Friday, August 30, 2024

2nd Circuit Orders New Trial in Sarah Palin Case NYT Wanted $46,000 for Hotel Stays In


By Matthew Russell Lee, Patreon

SDNY COURTHOUSE, Aug 28 – In the case of Sarah Palin versus New York Times and James Bennet, on July 24, 2020 U.S. District Court for the Southern District of New York Judge Jed S. Rakoff held oral arguments. Inner City Press live tweeted them - and now the 2022 trial, below.

 After Judge Rakoff said he would dismiss, and some jurors saw it on push notifications on their phone and followed suit, a telephone conference was held on February 23 and Inner City Press covered it, here.

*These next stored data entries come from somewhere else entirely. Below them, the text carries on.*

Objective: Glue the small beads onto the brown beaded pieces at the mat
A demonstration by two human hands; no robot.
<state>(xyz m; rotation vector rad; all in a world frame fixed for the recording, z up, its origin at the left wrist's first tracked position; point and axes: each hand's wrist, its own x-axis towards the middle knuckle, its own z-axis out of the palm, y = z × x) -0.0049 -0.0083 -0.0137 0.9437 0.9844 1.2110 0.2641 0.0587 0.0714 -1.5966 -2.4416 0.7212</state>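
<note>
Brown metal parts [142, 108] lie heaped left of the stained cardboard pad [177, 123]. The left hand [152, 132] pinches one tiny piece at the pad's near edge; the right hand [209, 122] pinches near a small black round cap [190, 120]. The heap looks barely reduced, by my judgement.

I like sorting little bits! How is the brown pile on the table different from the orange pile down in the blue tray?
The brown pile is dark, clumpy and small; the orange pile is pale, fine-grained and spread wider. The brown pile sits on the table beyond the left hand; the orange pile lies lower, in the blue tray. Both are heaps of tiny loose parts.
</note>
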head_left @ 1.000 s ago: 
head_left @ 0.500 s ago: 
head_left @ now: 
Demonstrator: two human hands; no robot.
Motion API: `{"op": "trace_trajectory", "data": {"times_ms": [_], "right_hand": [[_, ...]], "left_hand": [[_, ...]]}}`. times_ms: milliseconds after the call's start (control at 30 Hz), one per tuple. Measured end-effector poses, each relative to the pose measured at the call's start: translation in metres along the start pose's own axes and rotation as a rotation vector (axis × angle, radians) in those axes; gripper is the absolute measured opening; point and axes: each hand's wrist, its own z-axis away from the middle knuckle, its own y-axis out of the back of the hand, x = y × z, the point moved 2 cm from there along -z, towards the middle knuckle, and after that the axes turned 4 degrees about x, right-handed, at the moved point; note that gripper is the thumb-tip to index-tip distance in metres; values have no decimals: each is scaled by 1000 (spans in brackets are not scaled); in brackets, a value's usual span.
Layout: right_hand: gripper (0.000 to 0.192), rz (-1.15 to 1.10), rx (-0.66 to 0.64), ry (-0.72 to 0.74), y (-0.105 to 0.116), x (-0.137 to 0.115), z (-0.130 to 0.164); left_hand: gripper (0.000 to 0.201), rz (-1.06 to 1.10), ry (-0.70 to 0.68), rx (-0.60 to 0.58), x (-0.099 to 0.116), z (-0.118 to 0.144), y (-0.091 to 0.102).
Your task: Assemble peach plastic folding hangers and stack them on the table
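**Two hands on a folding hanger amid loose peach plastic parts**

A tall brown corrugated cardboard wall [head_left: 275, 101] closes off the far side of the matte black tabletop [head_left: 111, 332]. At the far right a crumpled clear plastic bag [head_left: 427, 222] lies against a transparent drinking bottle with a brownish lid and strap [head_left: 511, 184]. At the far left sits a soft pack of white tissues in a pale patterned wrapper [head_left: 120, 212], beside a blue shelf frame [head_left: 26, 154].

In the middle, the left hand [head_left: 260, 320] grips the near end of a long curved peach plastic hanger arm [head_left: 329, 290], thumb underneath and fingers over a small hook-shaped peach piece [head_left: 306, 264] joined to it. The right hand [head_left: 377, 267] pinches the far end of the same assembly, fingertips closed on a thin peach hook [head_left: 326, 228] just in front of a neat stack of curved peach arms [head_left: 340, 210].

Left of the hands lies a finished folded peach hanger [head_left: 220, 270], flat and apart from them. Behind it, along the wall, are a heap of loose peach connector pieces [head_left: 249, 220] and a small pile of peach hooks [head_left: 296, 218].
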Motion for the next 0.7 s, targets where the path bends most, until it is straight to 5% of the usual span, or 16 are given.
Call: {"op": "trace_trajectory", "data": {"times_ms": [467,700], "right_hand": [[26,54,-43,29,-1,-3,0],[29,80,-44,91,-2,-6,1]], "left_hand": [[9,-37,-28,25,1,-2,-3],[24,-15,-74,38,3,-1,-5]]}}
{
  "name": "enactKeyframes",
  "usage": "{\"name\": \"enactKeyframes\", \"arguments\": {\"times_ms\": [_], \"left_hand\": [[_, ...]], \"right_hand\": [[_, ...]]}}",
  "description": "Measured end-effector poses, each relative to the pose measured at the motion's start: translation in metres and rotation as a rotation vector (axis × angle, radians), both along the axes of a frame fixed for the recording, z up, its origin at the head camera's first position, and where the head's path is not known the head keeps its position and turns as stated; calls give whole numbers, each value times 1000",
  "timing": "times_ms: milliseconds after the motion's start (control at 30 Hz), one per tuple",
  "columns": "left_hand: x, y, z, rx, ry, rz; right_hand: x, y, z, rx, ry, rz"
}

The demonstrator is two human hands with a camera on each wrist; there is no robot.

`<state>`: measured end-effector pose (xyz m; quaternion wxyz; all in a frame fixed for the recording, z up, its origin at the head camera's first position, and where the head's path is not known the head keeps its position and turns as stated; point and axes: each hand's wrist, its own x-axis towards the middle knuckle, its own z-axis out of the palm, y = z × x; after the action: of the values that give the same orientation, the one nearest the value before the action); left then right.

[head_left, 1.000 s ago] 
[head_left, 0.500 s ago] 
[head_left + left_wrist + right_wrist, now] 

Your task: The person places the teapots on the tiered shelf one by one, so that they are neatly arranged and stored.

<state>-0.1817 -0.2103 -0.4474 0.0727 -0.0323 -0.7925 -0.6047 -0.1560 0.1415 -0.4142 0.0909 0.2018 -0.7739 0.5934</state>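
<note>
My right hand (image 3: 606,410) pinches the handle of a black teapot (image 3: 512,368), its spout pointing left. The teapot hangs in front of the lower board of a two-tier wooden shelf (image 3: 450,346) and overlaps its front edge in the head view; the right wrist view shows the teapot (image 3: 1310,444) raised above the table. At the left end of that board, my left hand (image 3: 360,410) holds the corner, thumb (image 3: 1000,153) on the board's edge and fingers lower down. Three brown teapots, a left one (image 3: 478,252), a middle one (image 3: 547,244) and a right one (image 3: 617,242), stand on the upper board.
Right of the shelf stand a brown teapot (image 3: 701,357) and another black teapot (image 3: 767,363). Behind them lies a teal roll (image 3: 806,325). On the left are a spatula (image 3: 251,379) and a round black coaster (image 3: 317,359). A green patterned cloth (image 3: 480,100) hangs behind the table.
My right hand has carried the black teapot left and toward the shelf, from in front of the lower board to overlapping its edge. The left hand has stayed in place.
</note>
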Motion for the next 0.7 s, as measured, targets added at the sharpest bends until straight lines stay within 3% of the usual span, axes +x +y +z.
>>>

It was short, and resulted in this: "Minute Entry for proceedings held before Judge Jed S. Rakoff: Telephone Conference held on 2/23/2022 with court reporter Khris Sellin. Plaintiff's post trial motions not to exceed 50 pages, all motions in a single submission. Defendants' response not to exceed 50 pages, replies are limited to 15 pages."

On May 31, Judge Rakoff denied Palin's motions.

On June 30, the New York Times filed for $46,331.11 in costs from Palin including transcript costs and pro hac vice fees, a hotel stay and witness fees (and subsistence fee) for Ross Douthat of New Haven.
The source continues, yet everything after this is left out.